● **YOUR INSTRUCTIONS**
Retype the full set of data, character for character.

● **DATASET CONTENT**
>>

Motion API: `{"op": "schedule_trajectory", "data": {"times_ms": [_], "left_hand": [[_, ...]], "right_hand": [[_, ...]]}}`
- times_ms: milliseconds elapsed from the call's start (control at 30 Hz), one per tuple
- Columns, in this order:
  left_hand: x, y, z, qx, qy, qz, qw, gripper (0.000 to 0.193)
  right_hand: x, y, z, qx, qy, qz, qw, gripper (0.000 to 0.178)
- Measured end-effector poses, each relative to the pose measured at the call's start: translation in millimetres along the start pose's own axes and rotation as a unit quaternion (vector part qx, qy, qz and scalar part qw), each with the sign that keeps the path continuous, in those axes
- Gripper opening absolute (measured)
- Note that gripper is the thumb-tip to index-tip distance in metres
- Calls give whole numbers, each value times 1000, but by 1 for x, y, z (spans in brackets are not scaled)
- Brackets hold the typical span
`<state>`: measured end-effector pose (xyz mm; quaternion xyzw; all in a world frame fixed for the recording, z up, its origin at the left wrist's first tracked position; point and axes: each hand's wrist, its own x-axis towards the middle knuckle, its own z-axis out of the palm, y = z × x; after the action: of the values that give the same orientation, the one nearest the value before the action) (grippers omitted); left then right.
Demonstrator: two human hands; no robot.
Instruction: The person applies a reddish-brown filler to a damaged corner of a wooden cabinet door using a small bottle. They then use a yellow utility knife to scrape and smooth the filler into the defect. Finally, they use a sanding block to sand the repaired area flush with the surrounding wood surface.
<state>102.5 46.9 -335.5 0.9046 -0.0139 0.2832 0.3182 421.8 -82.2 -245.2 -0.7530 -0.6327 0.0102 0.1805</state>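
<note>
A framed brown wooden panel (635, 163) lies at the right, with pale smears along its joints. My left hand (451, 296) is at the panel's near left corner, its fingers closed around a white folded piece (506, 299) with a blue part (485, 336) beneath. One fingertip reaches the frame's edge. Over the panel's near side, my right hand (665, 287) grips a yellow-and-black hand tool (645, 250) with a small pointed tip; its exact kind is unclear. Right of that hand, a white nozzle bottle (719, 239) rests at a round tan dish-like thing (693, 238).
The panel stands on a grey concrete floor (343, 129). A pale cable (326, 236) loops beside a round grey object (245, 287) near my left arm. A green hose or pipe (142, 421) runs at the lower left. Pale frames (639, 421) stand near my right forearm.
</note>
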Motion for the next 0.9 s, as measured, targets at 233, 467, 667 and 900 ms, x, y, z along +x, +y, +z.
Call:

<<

● **REPLY TO THE EXERCISE**
Motion API: `{"op": "schedule_trajectory", "data": {"times_ms": [_], "left_hand": [[_, ...]], "right_hand": [[_, ...]]}}`
- times_ms: milliseconds elapsed from the call's start (control at 30 Hz), one per tuple
- Columns, in this order:
  left_hand: x, y, z, qx, qy, qz, qw, gripper (0.000 to 0.193)
  right_hand: x, y, z, qx, qy, qz, qw, gripper (0.000 to 0.178)
- Measured end-effector poses, each relative to the pose measured at the call's start: translation in millimetres along the start pose's own axes and rotation as a unit quaternion (vector part qx, qy, qz and scalar part qw), each with the sign that keeps the path continuous, in those axes
- Gripper opening absolute (measured)
- Note that gripper is the thumb-tip to index-tip distance in metres
- Calls give whole numbers, each value times 1000, but by 1 for x, y, z (spans in brackets are not scaled)
- Brackets hold the typical span
`<state>`: measured end-effector pose (xyz mm; quaternion xyzw; all in a world frame fixed for the recording, z up, its origin at the left wrist's first tracked position; point and axes: each hand's wrist, its own x-axis towards the middle knuckle, its own z-axis out of the palm, y = z × x; after the action: of the values that give the same orientation, the one nearest the value before the action) (grippers omitted); left then right.
Demonstrator: two human hands; no robot.
Instruction: The person applies a reddish-brown filler to a damaged corner of a wooden cabinet door using a small bottle. They then use a yellow utility knife to scrape and smooth the filler into the defect. Finally, they use a sanding block to sand the repaired area flush with the surrounding wood surface.
<state>102.5 46.9 -335.5 0.9046 -0.0139 0.2832 0.3182 421.8 -82.2 -245.2 -0.7530 -0.6327 0.0102 0.1805</state>
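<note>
A framed brown wooden panel (635, 163) lies at the right, with pale smears along its joints. My left hand (451, 296) is at the panel's near left corner, its fingers closed around a white folded piece (506, 299) with a blue part (485, 336) beneath. One fingertip reaches the frame's edge. Over the panel's near side, my right hand (665, 287) grips a yellow-and-black hand tool (645, 250) with a small pointed tip; its exact kind is unclear. Right of that hand, a white nozzle bottle (719, 239) rests at a round tan dish-like thing (693, 238).
The panel stands on a grey concrete floor (343, 129). A pale cable (326, 236) loops beside a round grey object (245, 287) near my left arm. A green hose or pipe (142, 421) runs at the lower left. Pale frames (639, 421) stand near my right forearm.
</note>
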Motion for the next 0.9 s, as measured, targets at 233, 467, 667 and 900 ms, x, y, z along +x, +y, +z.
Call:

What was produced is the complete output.